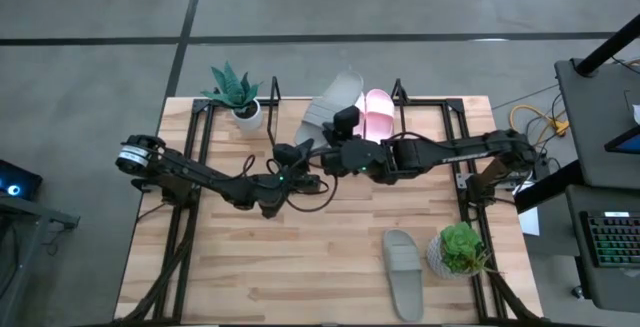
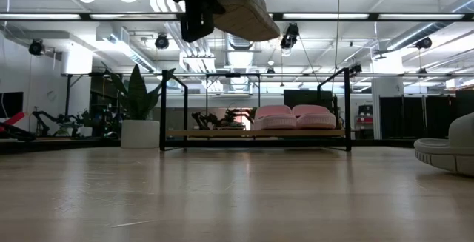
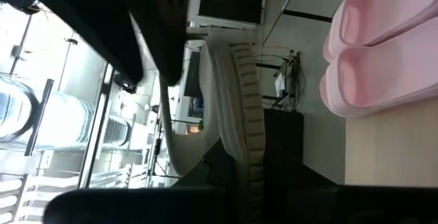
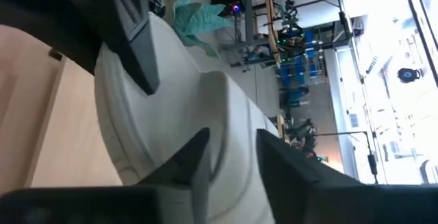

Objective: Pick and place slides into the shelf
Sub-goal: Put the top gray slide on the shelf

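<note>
One grey-green slide (image 1: 330, 102) (image 2: 248, 16) hangs in the air in front of the shelf (image 2: 222, 133) at the table's far edge, with both grippers shut on it. My left gripper (image 1: 298, 153) is at its near-left end and my right gripper (image 1: 345, 130) at its right side. Two pale pink slides (image 1: 378, 112) (image 2: 295, 116) lie side by side on the shelf board, soles down. The other grey-green slide (image 1: 405, 272) (image 2: 448, 149) lies flat on the table near the right front corner. My left gripper (image 3: 239, 179) holds the slide by its near-left end (image 3: 248, 145), the ribbed sole rim running between the fingers. It comes from the table's left and near side. The slide is lifted clear, roughly level. My right gripper (image 4: 229, 152) pinches a raised part of the slide's upper side (image 4: 229, 114) between its two fingers; strap or rim, I cannot tell. It reaches in from the table's right, above the slide. The left arm's finger (image 4: 130, 39) lies on the same slide farther along.
A white-potted spiky plant (image 1: 236, 95) stands at the shelf's left end, and a bushy green plant (image 1: 460, 252) sits by the right front corner. The shelf board left of the pink slides (image 2: 215, 132) is bare. Black arm-mount frames (image 1: 190, 167) run along both table sides.
</note>
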`<state>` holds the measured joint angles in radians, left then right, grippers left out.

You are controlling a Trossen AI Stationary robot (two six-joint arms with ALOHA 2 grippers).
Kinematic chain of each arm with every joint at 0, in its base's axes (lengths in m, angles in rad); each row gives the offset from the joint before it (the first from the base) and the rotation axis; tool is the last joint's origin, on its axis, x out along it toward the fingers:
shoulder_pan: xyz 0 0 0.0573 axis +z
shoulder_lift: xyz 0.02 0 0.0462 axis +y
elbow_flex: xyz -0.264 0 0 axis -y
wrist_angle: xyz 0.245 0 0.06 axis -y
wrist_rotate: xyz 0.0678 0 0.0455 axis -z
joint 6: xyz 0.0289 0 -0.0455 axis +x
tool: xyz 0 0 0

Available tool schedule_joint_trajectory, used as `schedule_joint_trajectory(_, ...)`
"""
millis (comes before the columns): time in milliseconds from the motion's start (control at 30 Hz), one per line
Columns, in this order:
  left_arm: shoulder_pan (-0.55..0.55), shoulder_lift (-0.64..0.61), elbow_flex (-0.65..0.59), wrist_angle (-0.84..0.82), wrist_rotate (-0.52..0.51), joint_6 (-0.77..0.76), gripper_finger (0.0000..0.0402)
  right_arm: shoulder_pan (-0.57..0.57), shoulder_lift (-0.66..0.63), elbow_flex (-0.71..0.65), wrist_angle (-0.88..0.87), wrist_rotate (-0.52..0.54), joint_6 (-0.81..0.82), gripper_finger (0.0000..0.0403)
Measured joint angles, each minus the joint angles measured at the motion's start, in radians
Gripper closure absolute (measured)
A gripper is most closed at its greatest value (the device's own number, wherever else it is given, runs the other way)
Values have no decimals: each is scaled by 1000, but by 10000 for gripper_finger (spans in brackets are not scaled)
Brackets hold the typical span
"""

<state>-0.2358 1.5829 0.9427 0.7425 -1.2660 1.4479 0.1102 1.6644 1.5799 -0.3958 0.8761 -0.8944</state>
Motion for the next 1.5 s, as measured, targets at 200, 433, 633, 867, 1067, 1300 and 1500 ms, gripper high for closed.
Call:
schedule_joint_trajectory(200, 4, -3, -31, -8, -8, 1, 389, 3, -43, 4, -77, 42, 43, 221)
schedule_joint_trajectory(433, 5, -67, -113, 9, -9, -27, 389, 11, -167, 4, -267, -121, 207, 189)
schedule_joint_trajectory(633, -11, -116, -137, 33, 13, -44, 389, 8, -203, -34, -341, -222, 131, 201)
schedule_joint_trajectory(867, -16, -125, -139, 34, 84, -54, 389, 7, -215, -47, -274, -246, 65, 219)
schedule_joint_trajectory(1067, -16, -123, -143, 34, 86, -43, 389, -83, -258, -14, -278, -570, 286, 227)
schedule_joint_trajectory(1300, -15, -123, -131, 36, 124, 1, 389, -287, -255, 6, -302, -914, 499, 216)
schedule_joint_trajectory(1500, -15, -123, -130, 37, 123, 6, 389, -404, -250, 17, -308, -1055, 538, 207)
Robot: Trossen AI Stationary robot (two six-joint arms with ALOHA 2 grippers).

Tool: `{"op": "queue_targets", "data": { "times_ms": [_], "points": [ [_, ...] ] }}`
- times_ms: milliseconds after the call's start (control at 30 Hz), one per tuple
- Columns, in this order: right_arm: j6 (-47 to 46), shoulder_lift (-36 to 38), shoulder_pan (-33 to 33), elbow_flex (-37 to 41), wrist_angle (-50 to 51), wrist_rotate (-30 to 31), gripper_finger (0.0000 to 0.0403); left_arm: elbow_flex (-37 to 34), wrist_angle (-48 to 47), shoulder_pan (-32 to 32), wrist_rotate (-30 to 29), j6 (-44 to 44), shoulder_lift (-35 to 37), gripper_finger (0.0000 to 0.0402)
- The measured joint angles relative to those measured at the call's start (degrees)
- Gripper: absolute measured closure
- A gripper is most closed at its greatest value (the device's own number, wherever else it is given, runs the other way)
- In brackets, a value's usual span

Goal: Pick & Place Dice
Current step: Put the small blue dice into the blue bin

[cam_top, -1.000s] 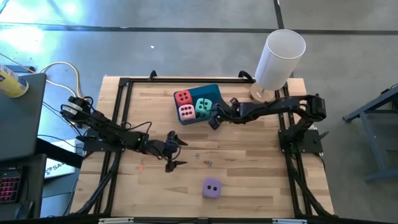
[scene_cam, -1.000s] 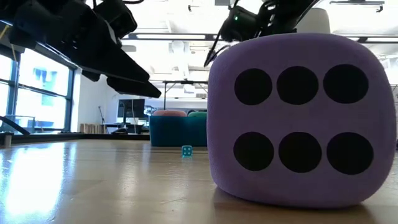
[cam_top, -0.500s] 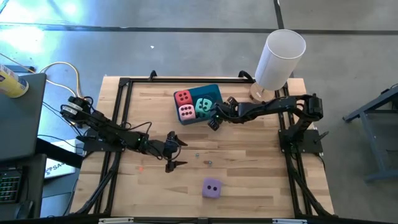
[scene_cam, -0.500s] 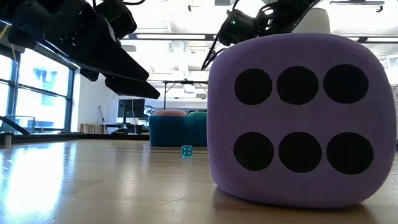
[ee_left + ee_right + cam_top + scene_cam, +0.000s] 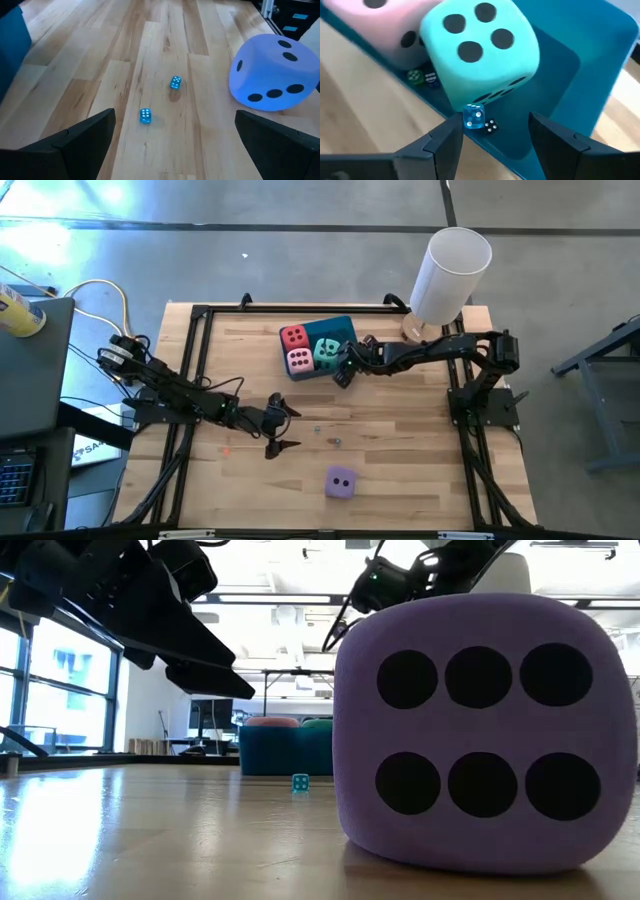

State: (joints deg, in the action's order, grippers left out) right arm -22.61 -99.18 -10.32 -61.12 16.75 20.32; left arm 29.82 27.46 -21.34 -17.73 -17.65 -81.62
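Note:
The blue bin (image 5: 340,328) holds the red die (image 5: 294,336), the pink die (image 5: 298,361) and the teal-green die (image 5: 327,352). The purple die (image 5: 341,481) sits on the table near its near edge and fills the low view (image 5: 480,730). My right gripper (image 5: 343,370) is open and hovers at the bin's near-right corner. In its wrist view its fingers (image 5: 445,142) frame the teal-green die (image 5: 480,50), with a tiny blue die (image 5: 473,118) beside one fingertip. My left gripper (image 5: 281,425) is open over the table's middle, left of the purple die (image 5: 275,70). My right gripper is open. The tiny blue die (image 5: 473,118) shows right at the tip of one finger (image 5: 451,127), over the bin's near wall, and I cannot tell whether the two touch.
Two tiny blue dice (image 5: 145,116) (image 5: 175,82) lie on the wood ahead of my left gripper. A tiny black die (image 5: 491,126) lies in the bin. A white cylinder (image 5: 450,275) stands on a round base at the far right corner. A black frame edges the table.
My right gripper has moved a little toward the table's left, closer over the bin's near-right corner. The dice have stayed where they were.

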Motion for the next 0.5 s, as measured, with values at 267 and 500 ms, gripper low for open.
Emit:
{"op": "queue_targets", "data": {
  "times_ms": [267, 500],
  "points": [
    [-0.3, 0.0, 0.2, 0.0, -0.1, -1.4, 0.0188, 0.0, 0.0, 0.1, 0.0, 0.2, 0.0, 0.0002],
    [-1.3, 0.0, 0.1, 0.0, 0.0, -3.1, 0.0188, 0.0, -0.6, 0.1, 0.1, 0.2, 0.0, 0.0002]
  ]
}}
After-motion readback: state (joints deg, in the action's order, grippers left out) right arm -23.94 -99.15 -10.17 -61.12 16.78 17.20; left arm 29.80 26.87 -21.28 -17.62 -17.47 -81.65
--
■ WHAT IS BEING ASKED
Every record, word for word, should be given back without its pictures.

■ SOLUTION TO THIS TASK
Objective: Pick and place slides into the shelf
Sub-goal: Put the top gray slide on the shelf

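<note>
One grey-green slide (image 1: 330, 102) (image 2: 248, 16) hangs in the air in front of the shelf (image 2: 222, 133) at the table's far edge, with both grippers shut on it. My left gripper (image 1: 298, 153) is at its near-left end and my right gripper (image 1: 345, 130) at its right side. Two pale pink slides (image 1: 378, 112) (image 2: 295, 116) lie side by side on the shelf board, soles down. The other grey-green slide (image 1: 405, 272) (image 2: 448, 149) lies flat on the table near the right front corner. My left gripper (image 3: 239, 179) holds the slide by its near-left end (image 3: 248, 145), the ribbed sole rim running between the fingers. It comes from the table's left and near side. The slide is lifted clear, roughly level. My right gripper (image 4: 229, 152) pinches a raised part of the slide's upper side (image 4: 229, 114) between its two fingers; strap or rim, I cannot tell. It reaches in from the table's right, above the slide. The left arm's finger (image 4: 130, 39) lies on the same slide farther along.
A white-potted spiky plant (image 1: 236, 95) stands at the shelf's left end, and a bushy green plant (image 1: 460, 252) sits by the right front corner. The shelf board left of the pink slides (image 2: 215, 132) is bare. Black arm-mount frames (image 1: 190, 167) run along both table sides.
</note>
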`<state>` holds the measured joint angles in radians, left then right, grippers left out.

You are controlling a Trossen AI Stationary robot (two six-joint arms with ALOHA 2 grippers).
Kinematic chain of each arm with every joint at 0, in its base's axes (lengths in m, angles in rad); each row gives the offset from the joint before it (the first from the base) and the rotation axis; tool is the last joint's origin, on its axis, x out along it toward the fingers:
shoulder_pan: xyz 0 0 0.0573 axis +z
shoulder_lift: xyz 0.02 0 0.0462 axis +y
elbow_flex: xyz -0.264 0 0 axis -y
wrist_angle: xyz 0.245 0 0.06 axis -y
wrist_rotate: xyz 0.0678 0 0.0455 axis -z
joint 6: xyz 0.0289 0 -0.0455 axis +x
tool: xyz 0 0 0

Available tool schedule_joint_trajectory, used as `schedule_joint_trajectory(_, ...)`
"""
millis (comes before the columns): time in milliseconds from the motion's start (control at 30 Hz), one per line
Columns, in this order:
  left_arm: shoulder_pan (-0.55..0.55), shoulder_lift (-0.64..0.61), elbow_flex (-0.65..0.59), wrist_angle (-0.84..0.82), wrist_rotate (-0.52..0.51), joint_6 (-0.77..0.76), gripper_finger (0.0000..0.0402)
  right_arm: shoulder_pan (-0.57..0.57), shoulder_lift (-0.66..0.63), elbow_flex (-0.71..0.65), wrist_angle (-0.88..0.87), wrist_rotate (-0.52..0.54), joint_6 (-0.81..0.82), gripper_finger (0.0000..0.0403)
Measured joint angles, each minus the joint angles measured at the motion's start, in radians
Gripper closure absolute (measured)
A gripper is most closed at its greatest value (the device's own number, wherever else it is given, runs the other way)
Values have no decimals: each is scaled by 1000, but by 10000 for gripper_finger (spans in brackets are not scaled)
Brackets hold the typical span
"""

<state>-0.2358 1.5829 0.9427 0.7425 -1.2660 1.4479 0.1102 1.6644 1.5799 -0.3958 0.8761 -0.8944</state>
Motion for the next 1.5 s, as measured, targets at 200, 433, 633, 867, 1067, 1300 and 1500 ms, gripper high for closed.
Call:
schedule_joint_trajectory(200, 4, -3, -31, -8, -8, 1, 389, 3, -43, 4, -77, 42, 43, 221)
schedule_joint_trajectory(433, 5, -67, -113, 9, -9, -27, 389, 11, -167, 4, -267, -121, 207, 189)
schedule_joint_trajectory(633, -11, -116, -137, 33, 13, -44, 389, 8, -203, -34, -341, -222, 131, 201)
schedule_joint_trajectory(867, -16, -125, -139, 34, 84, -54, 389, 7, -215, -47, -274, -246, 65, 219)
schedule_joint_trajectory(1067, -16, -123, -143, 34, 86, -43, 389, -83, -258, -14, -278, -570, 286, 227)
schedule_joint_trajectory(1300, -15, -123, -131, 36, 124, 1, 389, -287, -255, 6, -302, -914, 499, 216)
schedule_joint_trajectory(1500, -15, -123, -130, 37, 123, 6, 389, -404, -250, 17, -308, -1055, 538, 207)
Robot: Trossen AI Stationary robot (two six-joint arms with ALOHA 2 grippers).

Tool: `{"op": "queue_targets", "data": { "times_ms": [_], "points": [ [_, ...] ] }}`
- times_ms: milliseconds after the call's start (control at 30 Hz), one per tuple
- Columns, in this order: right_arm: j6 (-47 to 46), shoulder_lift (-36 to 38), shoulder_pan (-33 to 33), elbow_flex (-37 to 41), wrist_angle (-50 to 51), wrist_rotate (-30 to 31), gripper_finger (0.0000 to 0.0403); left_arm: elbow_flex (-37 to 34), wrist_angle (-48 to 47), shoulder_pan (-32 to 32), wrist_rotate (-30 to 29), j6 (-44 to 44), shoulder_lift (-35 to 37), gripper_finger (0.0000 to 0.0402)
- The measured joint angles relative to those measured at the call's start (degrees)
- Gripper: absolute measured closure
- A gripper is most closed at its greatest value (the device's own number, wherever else it is given, runs the other way)
- In brackets, a value's usual span

Goal: Pick & Place Dice
Current step: Put the small blue dice into the blue bin

[cam_top, -1.000s] 
[scene_cam, -1.000s] 
[cam_top, -0.500s] 
[scene_cam, -0.500s] 
[ee_left + ee_right + cam_top + scene_cam, +0.000s] 

State: (joints deg, in the action's order, grippers left out) right arm -22.61 -99.18 -10.32 -61.12 16.75 20.32; left arm 29.82 27.46 -21.34 -17.73 -17.65 -81.62
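Note:
The blue bin (image 5: 340,328) holds the red die (image 5: 294,336), the pink die (image 5: 298,361) and the teal-green die (image 5: 327,352). The purple die (image 5: 341,481) sits on the table near its near edge and fills the low view (image 5: 480,730). My right gripper (image 5: 343,370) is open and hovers at the bin's near-right corner. In its wrist view its fingers (image 5: 445,142) frame the teal-green die (image 5: 480,50), with a tiny blue die (image 5: 473,118) beside one fingertip. My left gripper (image 5: 281,425) is open over the table's middle, left of the purple die (image 5: 275,70). My right gripper is open. The tiny blue die (image 5: 473,118) shows right at the tip of one finger (image 5: 451,127), over the bin's near wall, and I cannot tell whether the two touch.
Two tiny blue dice (image 5: 145,116) (image 5: 175,82) lie on the wood ahead of my left gripper. A tiny black die (image 5: 491,126) lies in the bin. A white cylinder (image 5: 450,275) stands on a round base at the far right corner. A black frame edges the table.
My right gripper has moved a little toward the table's left, closer over the bin's near-right corner. The dice have stayed where they were.
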
Motion for the next 0.5 s, as measured, with values at 267 and 500 ms, gripper low for open.
Emit:
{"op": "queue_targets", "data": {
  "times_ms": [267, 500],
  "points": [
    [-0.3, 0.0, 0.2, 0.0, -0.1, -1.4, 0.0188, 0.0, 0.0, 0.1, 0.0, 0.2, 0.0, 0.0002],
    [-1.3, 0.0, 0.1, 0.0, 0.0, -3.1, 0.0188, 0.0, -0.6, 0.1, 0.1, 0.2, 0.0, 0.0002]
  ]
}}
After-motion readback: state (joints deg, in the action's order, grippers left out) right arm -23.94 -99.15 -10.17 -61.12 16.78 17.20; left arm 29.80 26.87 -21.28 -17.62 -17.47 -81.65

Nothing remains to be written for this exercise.